* Work to complete *
Would you repeat exactly the part of the listing below that runs from the line containing "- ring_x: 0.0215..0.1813" down to the line containing "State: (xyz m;", inclusive, and nothing else?

* Data *
○ ○ ○ ○ ○ ○ ○
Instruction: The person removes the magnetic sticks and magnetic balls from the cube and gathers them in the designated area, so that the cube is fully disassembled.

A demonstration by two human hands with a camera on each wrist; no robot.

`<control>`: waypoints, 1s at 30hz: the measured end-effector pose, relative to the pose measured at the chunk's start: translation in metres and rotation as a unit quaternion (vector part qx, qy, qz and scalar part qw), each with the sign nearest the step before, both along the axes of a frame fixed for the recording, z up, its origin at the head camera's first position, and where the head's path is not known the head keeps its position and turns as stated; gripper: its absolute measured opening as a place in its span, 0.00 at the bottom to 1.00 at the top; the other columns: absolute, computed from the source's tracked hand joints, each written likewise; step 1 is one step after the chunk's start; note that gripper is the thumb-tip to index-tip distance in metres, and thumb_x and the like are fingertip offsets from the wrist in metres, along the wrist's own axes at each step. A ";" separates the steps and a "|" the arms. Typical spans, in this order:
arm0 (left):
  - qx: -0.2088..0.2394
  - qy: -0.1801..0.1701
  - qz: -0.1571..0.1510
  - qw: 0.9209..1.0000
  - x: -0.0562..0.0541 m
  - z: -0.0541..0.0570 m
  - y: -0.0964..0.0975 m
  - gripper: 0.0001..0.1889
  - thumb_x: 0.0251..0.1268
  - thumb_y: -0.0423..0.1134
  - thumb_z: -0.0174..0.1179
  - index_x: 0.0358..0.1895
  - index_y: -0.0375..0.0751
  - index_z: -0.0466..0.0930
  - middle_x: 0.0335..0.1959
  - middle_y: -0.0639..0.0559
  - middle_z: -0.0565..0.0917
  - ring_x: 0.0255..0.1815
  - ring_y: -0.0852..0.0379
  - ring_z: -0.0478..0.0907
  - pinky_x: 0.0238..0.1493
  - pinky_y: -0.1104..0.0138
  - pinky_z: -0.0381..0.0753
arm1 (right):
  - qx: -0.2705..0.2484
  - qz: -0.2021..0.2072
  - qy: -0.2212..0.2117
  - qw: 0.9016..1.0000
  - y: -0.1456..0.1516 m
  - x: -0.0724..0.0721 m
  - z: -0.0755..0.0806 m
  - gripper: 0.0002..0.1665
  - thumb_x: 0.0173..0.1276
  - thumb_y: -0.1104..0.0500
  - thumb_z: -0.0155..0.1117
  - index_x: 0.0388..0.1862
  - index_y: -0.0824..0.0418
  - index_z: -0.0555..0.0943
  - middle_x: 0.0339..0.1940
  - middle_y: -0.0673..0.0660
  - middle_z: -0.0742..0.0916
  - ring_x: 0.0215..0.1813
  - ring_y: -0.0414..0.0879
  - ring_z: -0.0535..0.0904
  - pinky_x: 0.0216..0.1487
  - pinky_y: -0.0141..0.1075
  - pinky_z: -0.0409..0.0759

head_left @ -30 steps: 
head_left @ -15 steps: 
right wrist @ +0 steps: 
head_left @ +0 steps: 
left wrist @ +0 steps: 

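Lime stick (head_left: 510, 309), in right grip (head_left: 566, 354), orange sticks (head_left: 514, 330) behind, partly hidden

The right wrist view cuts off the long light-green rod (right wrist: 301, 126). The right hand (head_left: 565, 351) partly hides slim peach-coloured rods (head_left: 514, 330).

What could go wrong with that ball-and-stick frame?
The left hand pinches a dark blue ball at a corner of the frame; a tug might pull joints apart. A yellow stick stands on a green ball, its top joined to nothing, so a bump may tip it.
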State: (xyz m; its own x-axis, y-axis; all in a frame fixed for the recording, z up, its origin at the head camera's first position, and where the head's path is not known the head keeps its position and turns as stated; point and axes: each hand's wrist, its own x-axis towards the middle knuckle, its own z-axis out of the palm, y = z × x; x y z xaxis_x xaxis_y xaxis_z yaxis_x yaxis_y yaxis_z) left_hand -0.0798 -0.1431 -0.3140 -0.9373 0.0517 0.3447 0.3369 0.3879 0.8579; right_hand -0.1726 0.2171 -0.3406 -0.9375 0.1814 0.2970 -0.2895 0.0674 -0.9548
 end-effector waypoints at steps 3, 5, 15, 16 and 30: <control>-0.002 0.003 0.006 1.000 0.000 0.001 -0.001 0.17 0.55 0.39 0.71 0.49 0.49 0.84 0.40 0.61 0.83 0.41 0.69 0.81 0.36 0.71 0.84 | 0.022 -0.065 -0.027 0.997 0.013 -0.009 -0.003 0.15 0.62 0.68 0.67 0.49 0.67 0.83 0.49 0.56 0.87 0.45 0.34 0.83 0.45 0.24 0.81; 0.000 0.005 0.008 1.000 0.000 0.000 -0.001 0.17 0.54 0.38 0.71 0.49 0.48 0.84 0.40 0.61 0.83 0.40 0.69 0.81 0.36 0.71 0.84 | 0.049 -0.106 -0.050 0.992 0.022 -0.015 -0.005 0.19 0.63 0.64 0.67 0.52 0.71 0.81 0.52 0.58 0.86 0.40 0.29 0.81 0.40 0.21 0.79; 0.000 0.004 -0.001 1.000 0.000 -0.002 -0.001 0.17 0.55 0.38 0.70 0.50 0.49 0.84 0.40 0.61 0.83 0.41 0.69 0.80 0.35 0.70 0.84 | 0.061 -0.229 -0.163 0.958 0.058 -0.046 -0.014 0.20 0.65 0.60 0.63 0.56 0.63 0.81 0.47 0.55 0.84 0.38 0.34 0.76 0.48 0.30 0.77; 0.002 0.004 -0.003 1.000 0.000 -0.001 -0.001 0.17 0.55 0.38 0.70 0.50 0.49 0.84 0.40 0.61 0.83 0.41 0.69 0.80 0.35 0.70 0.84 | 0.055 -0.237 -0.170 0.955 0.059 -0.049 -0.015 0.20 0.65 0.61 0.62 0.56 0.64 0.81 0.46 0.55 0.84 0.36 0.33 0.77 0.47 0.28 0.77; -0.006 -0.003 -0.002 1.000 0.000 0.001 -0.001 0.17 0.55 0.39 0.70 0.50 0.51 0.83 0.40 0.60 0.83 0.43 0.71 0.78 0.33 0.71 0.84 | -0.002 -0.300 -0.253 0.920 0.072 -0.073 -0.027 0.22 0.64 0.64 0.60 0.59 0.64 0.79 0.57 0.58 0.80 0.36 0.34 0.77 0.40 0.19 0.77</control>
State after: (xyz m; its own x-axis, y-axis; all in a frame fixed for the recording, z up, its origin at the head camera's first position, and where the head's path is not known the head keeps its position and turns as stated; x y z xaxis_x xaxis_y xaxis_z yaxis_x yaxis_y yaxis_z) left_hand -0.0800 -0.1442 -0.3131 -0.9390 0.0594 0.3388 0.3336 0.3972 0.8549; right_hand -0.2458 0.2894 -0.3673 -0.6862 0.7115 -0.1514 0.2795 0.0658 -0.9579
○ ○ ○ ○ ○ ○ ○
* Solution for this problem *
  - ring_x: 0.0215..0.1813
  - ring_y: -0.0414..0.0879
  - ring_z: -0.0535..0.0904
  - pinky_x: 0.0216..0.1487
  - pinky_y: -0.0141..0.1075
  - pinky_z: -0.0409..0.0759

head_left @ -30 steps: 
head_left @ -15 steps: 
right wrist @ +0 steps: 
head_left @ +0 steps: 
left wrist @ +0 steps: 

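Lime stick (head_left: 510, 309), in right grip (head_left: 566, 354), orange sticks (head_left: 514, 330) behind, partly hidden

The right wrist view cuts off the long light-green rod (right wrist: 301, 126). The right hand (head_left: 565, 351) partly hides slim peach-coloured rods (head_left: 514, 330).

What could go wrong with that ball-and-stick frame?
The left hand pinches a dark blue ball at a corner of the frame; a tug might pull joints apart. A yellow stick stands on a green ball, its top joined to nothing, so a bump may tip it.
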State: (xyz m; its own x-axis, y-axis; all in a frame fixed for the recording, z up, its origin at the head camera's first position, and where the head's path is not known the head keeps its position and turns as stated; point and axes: each hand's wrist, its own x-axis towards the middle knuckle, its own z-axis out of the palm, y = z × x; x y z xaxis_x xaxis_y xaxis_z yaxis_x yaxis_y yaxis_z) left_hand -0.0798 -0.1431 -0.3140 -0.9373 0.0517 0.3447 0.3369 0.3879 0.8579; right_hand -0.1726 0.2171 -0.3406 -0.9375 0.1814 0.2970 -0.2895 0.0674 -0.9548

No more output is expected.